* _WHAT IS EXPECTED_: The response should contain only those lines of the entries below that include the string "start".

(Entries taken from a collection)
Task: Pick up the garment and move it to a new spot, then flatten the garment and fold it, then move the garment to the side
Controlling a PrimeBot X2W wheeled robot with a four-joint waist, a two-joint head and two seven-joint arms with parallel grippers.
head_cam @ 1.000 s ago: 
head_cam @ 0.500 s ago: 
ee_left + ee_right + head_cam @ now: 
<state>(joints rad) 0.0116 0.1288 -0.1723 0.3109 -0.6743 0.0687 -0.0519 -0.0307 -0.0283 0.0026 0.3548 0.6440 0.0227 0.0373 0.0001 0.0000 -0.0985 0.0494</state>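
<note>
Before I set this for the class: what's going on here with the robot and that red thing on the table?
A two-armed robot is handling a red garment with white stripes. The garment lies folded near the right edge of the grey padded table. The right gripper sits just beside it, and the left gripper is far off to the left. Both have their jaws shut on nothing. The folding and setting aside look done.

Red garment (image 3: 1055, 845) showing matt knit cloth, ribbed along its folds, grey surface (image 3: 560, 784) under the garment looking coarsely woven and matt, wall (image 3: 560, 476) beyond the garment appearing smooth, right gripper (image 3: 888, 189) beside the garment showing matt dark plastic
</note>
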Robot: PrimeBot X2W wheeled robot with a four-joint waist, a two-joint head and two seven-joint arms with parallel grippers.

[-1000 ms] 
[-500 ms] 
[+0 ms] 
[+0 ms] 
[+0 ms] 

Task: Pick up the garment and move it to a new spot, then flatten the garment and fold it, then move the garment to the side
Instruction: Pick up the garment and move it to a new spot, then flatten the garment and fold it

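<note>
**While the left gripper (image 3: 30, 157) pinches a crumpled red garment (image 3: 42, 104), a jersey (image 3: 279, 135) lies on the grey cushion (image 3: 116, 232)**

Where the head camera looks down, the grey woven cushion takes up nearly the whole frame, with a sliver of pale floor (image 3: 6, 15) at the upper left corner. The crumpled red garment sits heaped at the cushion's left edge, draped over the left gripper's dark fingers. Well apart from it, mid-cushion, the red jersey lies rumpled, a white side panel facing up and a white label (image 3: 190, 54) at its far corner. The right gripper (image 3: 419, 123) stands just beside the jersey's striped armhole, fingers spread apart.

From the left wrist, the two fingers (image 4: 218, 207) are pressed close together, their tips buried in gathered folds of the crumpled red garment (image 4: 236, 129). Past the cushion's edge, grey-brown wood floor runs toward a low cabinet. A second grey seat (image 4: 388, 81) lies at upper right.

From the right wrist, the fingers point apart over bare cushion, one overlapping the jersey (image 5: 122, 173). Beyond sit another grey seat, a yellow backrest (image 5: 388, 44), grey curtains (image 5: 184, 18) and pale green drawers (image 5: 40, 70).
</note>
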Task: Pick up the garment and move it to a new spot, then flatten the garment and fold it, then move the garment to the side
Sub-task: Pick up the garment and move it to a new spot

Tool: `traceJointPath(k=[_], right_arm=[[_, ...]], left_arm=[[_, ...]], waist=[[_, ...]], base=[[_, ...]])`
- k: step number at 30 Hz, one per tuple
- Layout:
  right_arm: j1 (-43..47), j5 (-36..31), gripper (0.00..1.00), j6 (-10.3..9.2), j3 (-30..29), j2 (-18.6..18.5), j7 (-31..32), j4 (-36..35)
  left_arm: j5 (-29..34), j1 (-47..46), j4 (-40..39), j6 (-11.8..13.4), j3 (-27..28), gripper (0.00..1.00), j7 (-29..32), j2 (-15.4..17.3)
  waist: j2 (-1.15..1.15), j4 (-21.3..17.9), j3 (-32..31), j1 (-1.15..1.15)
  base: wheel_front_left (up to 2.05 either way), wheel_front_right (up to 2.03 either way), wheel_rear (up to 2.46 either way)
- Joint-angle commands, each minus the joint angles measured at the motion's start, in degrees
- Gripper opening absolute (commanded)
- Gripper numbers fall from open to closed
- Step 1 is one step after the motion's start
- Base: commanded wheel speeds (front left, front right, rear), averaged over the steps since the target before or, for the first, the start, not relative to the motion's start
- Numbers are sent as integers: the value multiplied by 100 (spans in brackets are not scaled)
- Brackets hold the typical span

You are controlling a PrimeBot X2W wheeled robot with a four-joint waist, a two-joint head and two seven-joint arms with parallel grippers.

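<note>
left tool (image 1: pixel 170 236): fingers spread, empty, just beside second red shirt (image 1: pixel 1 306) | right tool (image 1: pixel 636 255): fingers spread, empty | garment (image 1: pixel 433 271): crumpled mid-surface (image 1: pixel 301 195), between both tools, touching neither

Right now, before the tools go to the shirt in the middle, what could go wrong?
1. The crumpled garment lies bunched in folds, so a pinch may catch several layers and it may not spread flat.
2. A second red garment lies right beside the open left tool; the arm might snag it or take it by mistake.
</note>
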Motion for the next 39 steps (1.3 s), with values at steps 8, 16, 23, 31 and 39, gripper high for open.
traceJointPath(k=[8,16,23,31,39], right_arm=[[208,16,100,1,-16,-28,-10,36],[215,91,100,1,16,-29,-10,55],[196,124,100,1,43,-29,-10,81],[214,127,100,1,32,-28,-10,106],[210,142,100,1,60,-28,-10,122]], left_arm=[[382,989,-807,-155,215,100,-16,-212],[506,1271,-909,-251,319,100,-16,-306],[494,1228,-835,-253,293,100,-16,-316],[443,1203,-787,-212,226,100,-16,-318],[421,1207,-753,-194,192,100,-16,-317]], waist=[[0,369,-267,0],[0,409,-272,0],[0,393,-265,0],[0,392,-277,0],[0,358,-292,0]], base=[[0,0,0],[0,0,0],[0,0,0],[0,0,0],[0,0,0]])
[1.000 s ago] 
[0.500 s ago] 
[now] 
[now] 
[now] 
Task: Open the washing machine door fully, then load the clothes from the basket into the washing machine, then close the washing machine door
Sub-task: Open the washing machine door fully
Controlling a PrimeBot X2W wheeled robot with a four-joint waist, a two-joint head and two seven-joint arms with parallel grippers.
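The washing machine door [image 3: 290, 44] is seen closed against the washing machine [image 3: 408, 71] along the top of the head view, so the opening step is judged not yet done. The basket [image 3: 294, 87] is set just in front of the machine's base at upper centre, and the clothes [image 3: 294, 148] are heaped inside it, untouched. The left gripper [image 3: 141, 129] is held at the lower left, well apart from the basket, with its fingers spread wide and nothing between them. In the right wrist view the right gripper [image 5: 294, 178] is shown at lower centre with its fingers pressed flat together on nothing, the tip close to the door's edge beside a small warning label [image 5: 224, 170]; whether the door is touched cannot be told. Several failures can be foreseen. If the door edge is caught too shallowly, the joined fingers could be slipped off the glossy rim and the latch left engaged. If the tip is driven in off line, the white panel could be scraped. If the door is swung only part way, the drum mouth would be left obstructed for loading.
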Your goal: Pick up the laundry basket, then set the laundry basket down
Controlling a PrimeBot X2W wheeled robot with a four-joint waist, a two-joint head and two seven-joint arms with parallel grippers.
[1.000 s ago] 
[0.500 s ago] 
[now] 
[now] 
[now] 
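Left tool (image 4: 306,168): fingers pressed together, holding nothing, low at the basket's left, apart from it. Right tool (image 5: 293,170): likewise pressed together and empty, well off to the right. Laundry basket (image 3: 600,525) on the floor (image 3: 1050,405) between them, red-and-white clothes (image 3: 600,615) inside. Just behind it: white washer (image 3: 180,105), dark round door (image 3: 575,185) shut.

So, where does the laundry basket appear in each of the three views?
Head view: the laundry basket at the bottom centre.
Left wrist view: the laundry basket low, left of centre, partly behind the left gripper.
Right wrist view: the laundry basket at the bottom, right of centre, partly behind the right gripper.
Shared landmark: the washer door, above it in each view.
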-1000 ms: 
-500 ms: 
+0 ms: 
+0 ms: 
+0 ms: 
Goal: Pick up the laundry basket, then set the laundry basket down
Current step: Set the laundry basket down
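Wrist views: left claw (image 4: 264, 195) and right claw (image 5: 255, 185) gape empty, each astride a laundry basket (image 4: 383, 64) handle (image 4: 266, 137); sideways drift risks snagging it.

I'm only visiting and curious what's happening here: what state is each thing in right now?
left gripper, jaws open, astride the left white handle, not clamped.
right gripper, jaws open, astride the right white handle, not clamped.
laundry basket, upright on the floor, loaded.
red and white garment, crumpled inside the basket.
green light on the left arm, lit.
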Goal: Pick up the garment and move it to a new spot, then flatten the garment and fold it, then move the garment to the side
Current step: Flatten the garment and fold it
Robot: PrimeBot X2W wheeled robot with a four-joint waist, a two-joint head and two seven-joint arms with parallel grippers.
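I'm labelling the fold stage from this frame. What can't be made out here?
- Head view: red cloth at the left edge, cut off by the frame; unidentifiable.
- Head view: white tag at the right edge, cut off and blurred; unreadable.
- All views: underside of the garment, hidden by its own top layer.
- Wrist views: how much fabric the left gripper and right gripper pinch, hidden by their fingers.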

* _WRITTEN ANSWER_:
- Joint-angle commands, each minus the joint angles measured at the motion's start, in degrees
- Step 1 is one step after the motion's start
- Base: commanded wheel speeds (front left, front right, rear), averaged over the steps since the target before or, for the first, the start, not relative to the motion's start

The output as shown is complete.